Your objective
Looking at the data, count the lines where the word "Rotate" occurs and answer with only the number.

___ Task inputs

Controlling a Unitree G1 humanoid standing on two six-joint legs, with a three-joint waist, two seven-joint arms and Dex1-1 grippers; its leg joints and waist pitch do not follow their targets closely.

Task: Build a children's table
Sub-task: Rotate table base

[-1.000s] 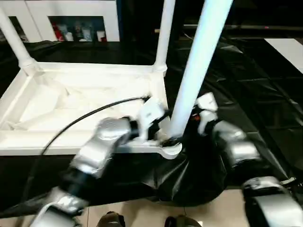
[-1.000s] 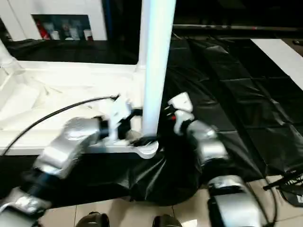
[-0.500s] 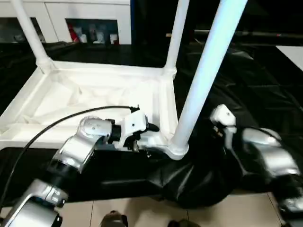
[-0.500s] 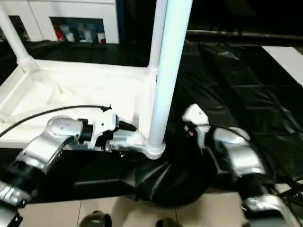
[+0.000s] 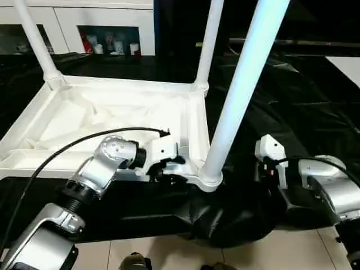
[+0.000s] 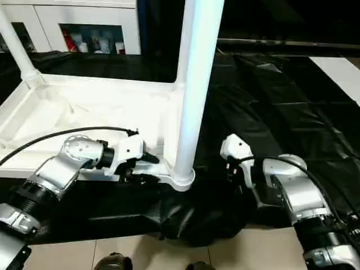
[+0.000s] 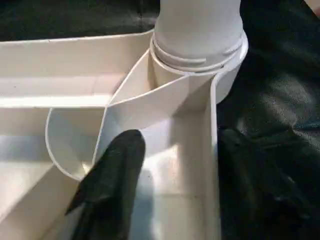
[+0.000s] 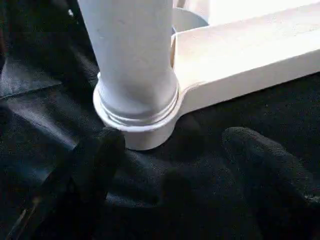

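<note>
Left wrist view shows my left gripper [image 7: 167,165] open astride the tabletop [image 5: 112,121] rim, steadying its near right corner at the surface's [image 5: 292,112] front edge. Right gripper [image 8: 175,150] hangs open just off the seated leg [image 5: 239,95].

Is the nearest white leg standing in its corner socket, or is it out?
In: the leg stands upright, its base ringed by the socket.

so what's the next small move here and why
Probably ease the left tool back off the tabletop. Its fingers straddle the rim wall, the near leg stands seated in its corner socket, and the right tool is open, clear of it.
</note>
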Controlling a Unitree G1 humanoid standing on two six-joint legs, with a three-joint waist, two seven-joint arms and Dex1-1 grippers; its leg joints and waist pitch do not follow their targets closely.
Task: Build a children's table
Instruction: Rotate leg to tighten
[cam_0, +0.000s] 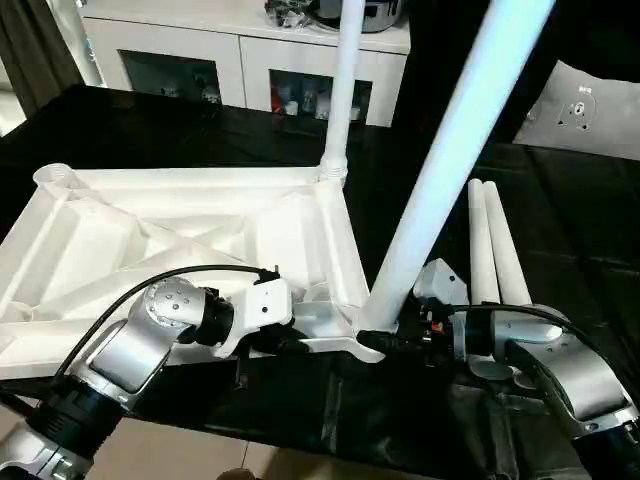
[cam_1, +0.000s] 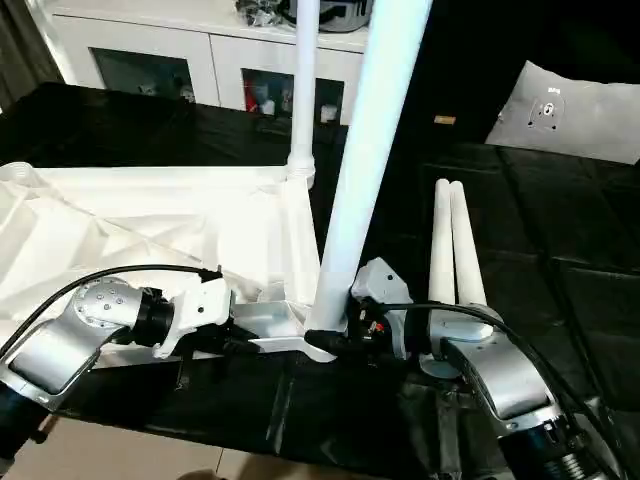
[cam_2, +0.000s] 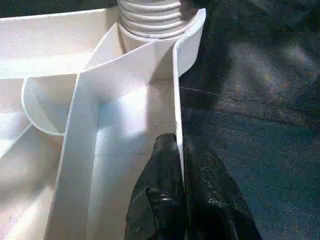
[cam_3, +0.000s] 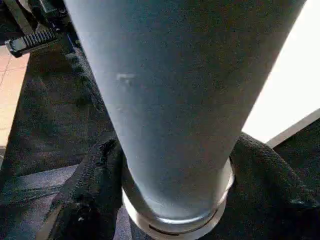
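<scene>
The white table top (cam_0: 180, 250) lies upside down on the black cloth, ribbed underside up. One white leg (cam_0: 342, 90) stands upright in the far right corner socket. A second leg (cam_0: 450, 150) leans in the near right corner socket, and my right gripper (cam_0: 385, 343) is shut on its base; its black fingers (cam_3: 95, 185) wrap the tube. My left gripper (cam_0: 285, 340) is shut on the table top's near rim, its fingers (cam_2: 200, 200) pinching the thin wall beside the threaded leg end (cam_2: 150, 17). Two more legs (cam_0: 495, 245) lie side by side to the right.
White cabinets with glass doors (cam_0: 240, 70) stand beyond the table. A flat grey-white panel (cam_0: 590, 110) lies at the far right. An open corner socket (cam_0: 55, 177) sits at the top's far left. The front edge of the black cloth runs just below my forearms.
</scene>
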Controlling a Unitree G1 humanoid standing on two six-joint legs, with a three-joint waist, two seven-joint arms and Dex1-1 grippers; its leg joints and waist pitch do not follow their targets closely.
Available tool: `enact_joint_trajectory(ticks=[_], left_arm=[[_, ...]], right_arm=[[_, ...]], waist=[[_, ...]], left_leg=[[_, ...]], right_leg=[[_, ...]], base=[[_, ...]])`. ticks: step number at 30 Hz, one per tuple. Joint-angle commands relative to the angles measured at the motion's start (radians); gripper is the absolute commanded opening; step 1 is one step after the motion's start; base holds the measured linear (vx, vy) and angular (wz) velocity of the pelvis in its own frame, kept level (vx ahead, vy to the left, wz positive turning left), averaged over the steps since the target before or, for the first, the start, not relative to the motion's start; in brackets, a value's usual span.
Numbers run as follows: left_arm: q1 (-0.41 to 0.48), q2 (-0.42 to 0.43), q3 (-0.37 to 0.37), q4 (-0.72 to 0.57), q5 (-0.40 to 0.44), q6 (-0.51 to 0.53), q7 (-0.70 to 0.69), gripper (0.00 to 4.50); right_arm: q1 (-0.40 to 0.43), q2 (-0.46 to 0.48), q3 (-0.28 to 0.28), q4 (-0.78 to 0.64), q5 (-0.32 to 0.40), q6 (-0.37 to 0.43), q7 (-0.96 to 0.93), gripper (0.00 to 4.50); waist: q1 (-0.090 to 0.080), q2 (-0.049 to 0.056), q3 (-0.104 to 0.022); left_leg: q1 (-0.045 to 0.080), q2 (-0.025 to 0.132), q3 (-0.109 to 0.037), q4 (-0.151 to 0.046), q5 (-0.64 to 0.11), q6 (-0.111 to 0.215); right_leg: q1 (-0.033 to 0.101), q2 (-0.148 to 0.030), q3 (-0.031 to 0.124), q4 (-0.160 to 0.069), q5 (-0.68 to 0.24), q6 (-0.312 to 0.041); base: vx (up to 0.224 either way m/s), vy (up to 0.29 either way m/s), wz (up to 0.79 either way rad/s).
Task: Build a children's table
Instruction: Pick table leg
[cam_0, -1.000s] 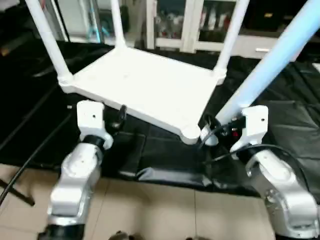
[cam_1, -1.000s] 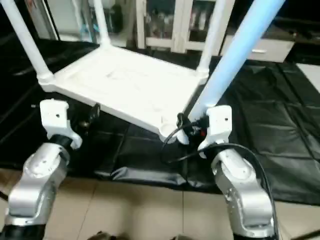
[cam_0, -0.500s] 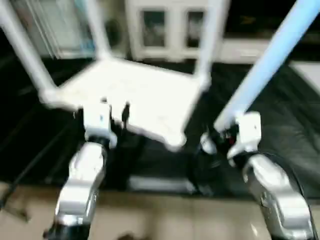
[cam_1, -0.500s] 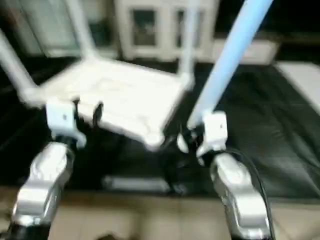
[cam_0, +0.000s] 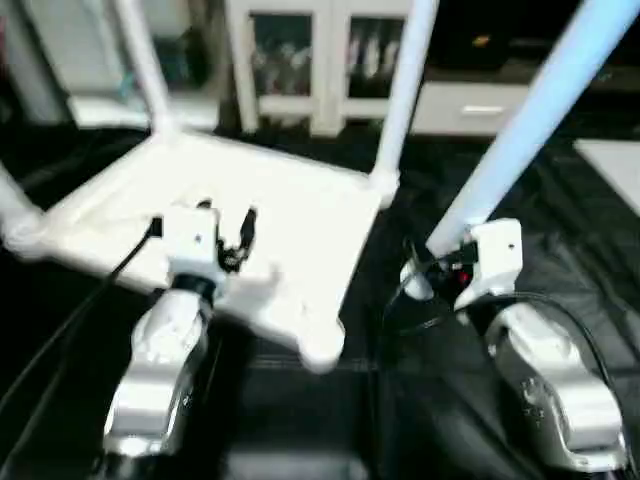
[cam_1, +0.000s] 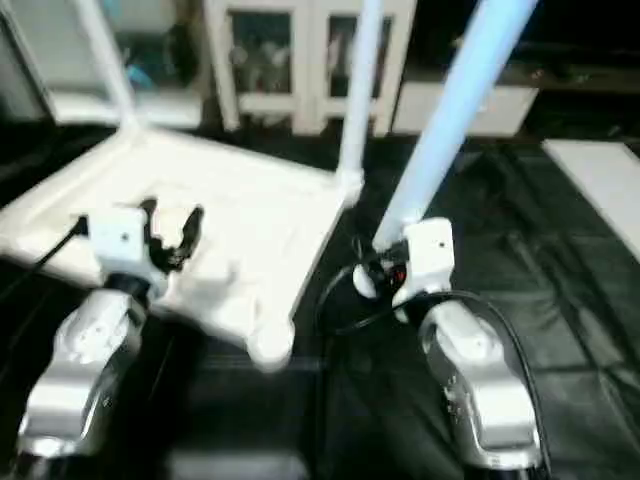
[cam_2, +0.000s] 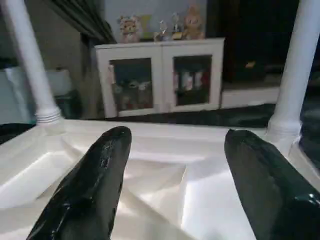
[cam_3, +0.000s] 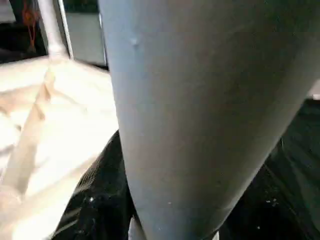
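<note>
- Left eye view: our upturned children's table top (cam_0: 290, 225) lies on the black work table (cam_0: 560, 250), nearer now as our gaze swings.
- Our right gripper (cam_0: 432, 262) grips the fourth leg (cam_0: 520, 130), unseated.
- Our left gripper (cam_0: 228, 232) hovers wide, empty.

- 1 white table top (cam_0: 260, 210), underside up
- 4 legs in all: 3 standing in corner sockets (cam_0: 398, 90) (cam_0: 140, 60) (cam_0: 12, 215), 1 loose leg (cam_0: 520, 130)
- 1 empty corner socket (cam_0: 322, 350), nearest corner
- 2 claws: left claw (cam_0: 228, 232), right claw (cam_0: 425, 272)
- 1 black-covered tabletop (cam_0: 560, 230)
- 1 white glass-door cabinet (cam_2: 160, 75), several small figures on top; exact number unclear
</note>
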Motion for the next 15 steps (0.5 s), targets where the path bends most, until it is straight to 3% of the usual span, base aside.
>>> enact_joint_trajectory(ticks=[1,2,3,4,5,6,7,8,9,10,12,13,14,15], left_arm=[[0.028,0.017,0.0,-0.028,-0.061,0.026,-0.071,3.41],[0.041,0.025,-0.007,-0.04,-0.088,0.027,-0.107,3.41],[0.052,0.034,-0.01,-0.049,-0.106,0.019,-0.134,3.41],[0.068,0.045,-0.005,-0.06,-0.14,0.007,-0.179,3.58],[0.082,0.057,-0.001,-0.073,-0.179,0.007,-0.224,3.68],[0.087,0.073,-0.001,-0.077,-0.195,0.014,-0.253,3.75],[0.088,0.083,-0.001,-0.078,-0.2,0.02,-0.267,3.78],[0.08,0.106,0.007,-0.068,-0.219,0.027,-0.307,3.88],[0.055,0.154,0.021,-0.05,-0.243,0.045,-0.375,4.01],[0.031,0.175,0.033,-0.028,-0.269,0.054,-0.423,4.13],[0.003,0.216,0.035,0.006,-0.289,0.07,-0.493,4.21],[-0.015,0.259,0.02,0.027,-0.299,0.099,-0.554,4.24],[-0.015,0.259,0.02,0.027,-0.299,0.099,-0.554,4.24],[-0.034,0.307,-0.001,0.049,-0.307,0.127,-0.624,4.43]], right_arm=[[0.015,0.002,0.018,-0.032,0.024,0.029,0.018,1.86],[0.019,0.0,0.016,-0.037,0.031,0.038,0.026,1.86],[0.021,-0.002,0.015,-0.038,0.034,0.04,0.031,1.86],[0.023,-0.01,0.009,-0.038,0.044,0.04,0.044,1.86],[0.024,-0.019,0.001,-0.04,0.058,0.044,0.059,1.86],[0.022,-0.025,-0.006,-0.04,0.069,0.048,0.071,1.86],[0.02,-0.029,-0.011,-0.04,0.076,0.051,0.078,1.86],[0.009,-0.026,-0.026,-0.036,0.105,0.065,0.09,1.86],[-0.015,-0.04,-0.048,-0.034,0.146,0.086,0.121,1.86],[-0.035,-0.055,-0.047,-0.02,0.151,0.086,0.146,1.86],[-0.055,-0.078,-0.045,-0.005,0.152,0.086,0.177,1.86],[-0.069,-0.099,-0.048,0.004,0.172,0.093,0.215,1.86],[-0.069,-0.099,-0.048,0.004,0.172,0.093,0.215,1.86],[-0.084,-0.121,-0.053,0.011,0.209,0.108,0.268,1.86]], waist=[[-0.043,0.003,-0.024],[-0.061,0.031,-0.049],[-0.061,0.011,-0.072],[-0.072,0.007,-0.079],[-0.062,-0.018,-0.075],[-0.063,-0.033,-0.08],[-0.056,-0.043,-0.086],[-0.057,-0.044,-0.085],[-0.058,-0.038,-0.065],[-0.063,-0.044,-0.062],[-0.067,-0.033,-0.053],[-0.066,-0.016,-0.048],[-0.067,-0.016,-0.041],[-0.066,-0.023,-0.034]], left_leg=[[0.013,0.13,-0.096,-0.173,0.102,-0.011],[0.057,0.153,-0.127,-0.164,0.114,0.038],[0.106,0.165,-0.132,-0.107,0.418,0.162],[0.101,0.148,-0.126,-0.081,0.681,0.193],[0.047,0.032,-0.059,-0.029,1.091,0.1],[0.029,0.01,-0.043,-0.032,1.026,0.072],[0.004,0.015,-0.029,-0.046,0.846,0.046],[-0.007,0.022,-0.026,-0.055,0.751,0.042],[-0.019,0.048,-0.026,-0.091,0.432,0.027],[-0.015,0.058,-0.024,-0.099,0.338,0.019],[0.0,0.075,-0.018,-0.112,0.164,0.007],[0.007,0.078,-0.013,-0.117,0.103,0.014],[0.007,0.084,-0.011,-0.123,0.05,0.02],[0.005,0.091,-0.002,-0.131,-0.045,0.03]], right_leg=[[-0.048,-0.051,-0.05,0.025,-0.144,-0.067],[-0.07,-0.084,-0.066,0.056,-0.12,-0.062],[-0.103,-0.128,-0.071,0.049,0.03,-0.017],[-0.104,-0.145,-0.068,0.035,0.142,-0.01],[-0.056,-0.156,-0.05,-0.012,0.457,-0.039],[-0.027,-0.152,-0.043,-0.009,0.522,-0.056],[0.013,-0.158,-0.031,-0.01,0.597,-0.078],[0.023,-0.164,-0.029,-0.011,0.609,-0.092],[0.032,-0.179,-0.034,-0.035,0.457,-0.125],[0.03,-0.179,-0.037,-0.042,0.363,-0.138],[0.018,-0.179,-0.045,-0.049,0.177,-0.191],[0.006,-0.178,-0.049,-0.054,0.128,-0.212],[0.002,-0.178,-0.049,-0.052,0.089,-0.22],[0.007,-0.185,-0.047,-0.061,0.001,-0.234]], base=[[0.165,0.124,-0.62],[0.183,0.108,-0.17],[0.183,0.108,-0.17],[0.177,0.038,0.04],[0.116,0.036,-0.1],[0.116,0.036,-0.1],[0.071,0.024,-0.03],[0.0,0.0,0.0],[0.0,0.0,0.0],[0.0,0.0,0.0],[0.0,0.0,0.0],[0.0,0.0,0.0],[0.0,0.0,0.0],[0.0,0.0,0.0]])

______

Solution to this exercise
2